Invest in People - Not Just their Book of Business
In aviation — and honestly in most industries — hiring too often starts with the same question:
“What size book of business do you have?”
I understand the logic. A book of business represents revenue. It feels like a shortcut to ROI on a salary investment. But here’s the problem:
When companies only hire for a book of business, they often miss out on the people who would actually transform their culture, their client experience, and their long-term growth.
I’ve met people in this industry with a $7M+ book of business who were miserable to work with — uncooperative, entitled, unwilling to collaborate, and totally misaligned with the values of the organization. Yes, they produced revenue… but at what cost? Toxic hires can damage morale, drive away top performers, and erode culture faster than any missed sales target.
On the flip side, some people enter with a small book of business and years of experience — yet they’re complacent. They wait for leads instead of hunting. They don’t understand hospitality. They’re “order takers,” not relationship builders. They don't grow, and they don’t elevate anyone around them.
And then there’s the most overlooked group of all:
The driven, hungry, high-character people who want to break into aviation… but never get the chance because they lack prior experience.
They get passed over again and again — not because they lack potential, but because no one is willing to take a chance.
Entrepreneurs understand something most hiring managers forget: every great outcome starts with a risk.
The first business I ever built? I had never run a company before. I had no playbook. I just saw a gap, jumped in, and figured it out. Sometimes I failed. Sometimes I succeeded. But the learning never stopped.
And that mindset is exactly why I hire differently.
Last year, I hired a charter broker who had zero aviation experience.
What she did have:
a remarkable attitude
a service-driven mindset
values that aligned with our culture
hunger, humility, curiosity, and work ethic
So I took the risk.
She didn’t just do well — she outsold people who have been in aviation for over three years and who came in with a book of business.

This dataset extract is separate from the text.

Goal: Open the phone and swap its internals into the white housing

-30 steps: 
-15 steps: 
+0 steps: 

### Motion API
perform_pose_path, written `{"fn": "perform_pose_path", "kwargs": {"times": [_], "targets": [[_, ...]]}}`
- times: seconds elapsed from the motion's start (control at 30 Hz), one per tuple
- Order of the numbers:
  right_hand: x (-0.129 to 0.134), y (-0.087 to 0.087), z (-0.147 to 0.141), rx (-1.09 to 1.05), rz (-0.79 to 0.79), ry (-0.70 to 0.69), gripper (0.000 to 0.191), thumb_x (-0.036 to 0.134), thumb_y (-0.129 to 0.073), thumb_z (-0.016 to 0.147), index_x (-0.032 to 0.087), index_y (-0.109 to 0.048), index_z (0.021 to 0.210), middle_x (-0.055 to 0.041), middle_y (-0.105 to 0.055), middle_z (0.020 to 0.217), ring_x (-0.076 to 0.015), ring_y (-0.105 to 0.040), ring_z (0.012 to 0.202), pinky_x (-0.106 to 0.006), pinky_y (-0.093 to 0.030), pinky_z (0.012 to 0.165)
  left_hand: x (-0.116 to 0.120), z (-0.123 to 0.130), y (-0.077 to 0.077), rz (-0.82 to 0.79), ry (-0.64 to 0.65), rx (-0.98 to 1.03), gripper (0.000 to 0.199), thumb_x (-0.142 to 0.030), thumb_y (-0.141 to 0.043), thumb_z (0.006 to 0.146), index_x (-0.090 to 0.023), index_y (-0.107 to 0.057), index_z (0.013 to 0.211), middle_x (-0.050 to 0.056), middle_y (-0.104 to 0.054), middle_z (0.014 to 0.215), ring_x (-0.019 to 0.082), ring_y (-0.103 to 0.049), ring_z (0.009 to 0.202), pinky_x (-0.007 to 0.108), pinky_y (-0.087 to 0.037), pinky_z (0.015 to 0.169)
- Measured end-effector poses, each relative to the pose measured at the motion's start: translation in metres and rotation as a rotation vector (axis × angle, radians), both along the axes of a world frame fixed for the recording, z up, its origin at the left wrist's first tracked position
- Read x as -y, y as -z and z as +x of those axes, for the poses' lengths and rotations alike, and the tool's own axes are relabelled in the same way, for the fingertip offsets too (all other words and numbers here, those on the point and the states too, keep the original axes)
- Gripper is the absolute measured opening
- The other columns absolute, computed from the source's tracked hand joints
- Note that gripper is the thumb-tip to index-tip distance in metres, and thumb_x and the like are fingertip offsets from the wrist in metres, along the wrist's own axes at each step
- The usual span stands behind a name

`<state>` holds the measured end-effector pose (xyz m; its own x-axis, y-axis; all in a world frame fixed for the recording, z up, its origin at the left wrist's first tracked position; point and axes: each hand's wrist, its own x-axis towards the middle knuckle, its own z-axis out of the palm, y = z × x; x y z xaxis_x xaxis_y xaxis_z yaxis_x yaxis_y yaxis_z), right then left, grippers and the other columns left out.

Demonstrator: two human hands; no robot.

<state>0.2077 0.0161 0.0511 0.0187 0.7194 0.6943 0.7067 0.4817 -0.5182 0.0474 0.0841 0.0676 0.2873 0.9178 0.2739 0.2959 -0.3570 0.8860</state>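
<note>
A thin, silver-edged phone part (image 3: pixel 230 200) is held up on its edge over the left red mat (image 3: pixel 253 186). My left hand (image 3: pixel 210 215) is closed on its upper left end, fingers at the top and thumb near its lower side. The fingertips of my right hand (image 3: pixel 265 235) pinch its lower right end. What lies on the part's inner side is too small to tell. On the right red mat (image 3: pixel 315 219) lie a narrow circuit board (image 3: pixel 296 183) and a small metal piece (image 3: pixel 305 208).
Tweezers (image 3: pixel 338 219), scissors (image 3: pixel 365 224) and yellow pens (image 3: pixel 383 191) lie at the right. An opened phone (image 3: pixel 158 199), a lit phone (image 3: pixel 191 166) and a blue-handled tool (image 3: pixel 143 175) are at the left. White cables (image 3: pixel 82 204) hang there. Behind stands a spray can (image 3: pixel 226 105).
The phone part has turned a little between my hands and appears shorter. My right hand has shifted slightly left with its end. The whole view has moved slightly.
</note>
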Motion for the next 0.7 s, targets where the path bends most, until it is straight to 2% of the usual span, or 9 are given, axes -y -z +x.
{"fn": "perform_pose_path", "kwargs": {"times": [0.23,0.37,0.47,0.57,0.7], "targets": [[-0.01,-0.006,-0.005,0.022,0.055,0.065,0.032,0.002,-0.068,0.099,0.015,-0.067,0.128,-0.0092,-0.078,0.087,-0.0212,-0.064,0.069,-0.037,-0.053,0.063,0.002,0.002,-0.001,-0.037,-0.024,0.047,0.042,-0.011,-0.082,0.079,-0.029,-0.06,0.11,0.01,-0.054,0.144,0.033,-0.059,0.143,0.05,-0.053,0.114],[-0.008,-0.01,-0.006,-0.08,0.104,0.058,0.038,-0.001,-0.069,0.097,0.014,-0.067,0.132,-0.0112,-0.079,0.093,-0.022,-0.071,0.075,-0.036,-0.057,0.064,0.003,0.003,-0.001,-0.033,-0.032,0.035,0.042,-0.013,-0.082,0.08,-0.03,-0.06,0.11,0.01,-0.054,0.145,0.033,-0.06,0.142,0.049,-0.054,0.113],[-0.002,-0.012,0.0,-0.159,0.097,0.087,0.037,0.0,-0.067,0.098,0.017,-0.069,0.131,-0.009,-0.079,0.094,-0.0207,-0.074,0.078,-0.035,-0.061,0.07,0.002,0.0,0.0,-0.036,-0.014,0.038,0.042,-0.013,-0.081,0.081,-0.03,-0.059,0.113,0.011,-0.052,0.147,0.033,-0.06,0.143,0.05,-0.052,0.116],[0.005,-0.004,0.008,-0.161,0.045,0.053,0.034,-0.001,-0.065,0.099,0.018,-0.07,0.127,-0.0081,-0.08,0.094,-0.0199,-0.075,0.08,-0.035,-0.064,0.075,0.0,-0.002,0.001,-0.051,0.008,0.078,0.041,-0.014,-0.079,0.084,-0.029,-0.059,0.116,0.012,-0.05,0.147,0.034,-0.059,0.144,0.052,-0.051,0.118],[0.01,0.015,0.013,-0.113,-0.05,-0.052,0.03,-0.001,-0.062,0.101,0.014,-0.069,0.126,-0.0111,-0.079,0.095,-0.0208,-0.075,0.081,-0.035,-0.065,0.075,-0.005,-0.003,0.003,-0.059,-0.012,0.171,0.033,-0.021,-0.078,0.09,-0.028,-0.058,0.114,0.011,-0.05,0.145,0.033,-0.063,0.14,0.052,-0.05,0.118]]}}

She built trust with clients. She delivered service that people remembered. She cared.
What did it take? Investment. Time. Training. Support. Belief.
And it paid off — for her, for our clients, and for the company.
Books of business don’t build companies. People do.
Skills can be taught. Systems can be learned. Industry knowledge can be acquired.
But you can’t teach:
integrity
humility
curiosity
resilience
ownership
compassion
Those qualities either exist within someone or they don’t — and they’re the qualities that create rockstars.
If you want a strong culture, loyal clients, and long-term growth, stop treating hiring like a transaction and start treating it like an investment.
Invest in your people. They’ll build the business.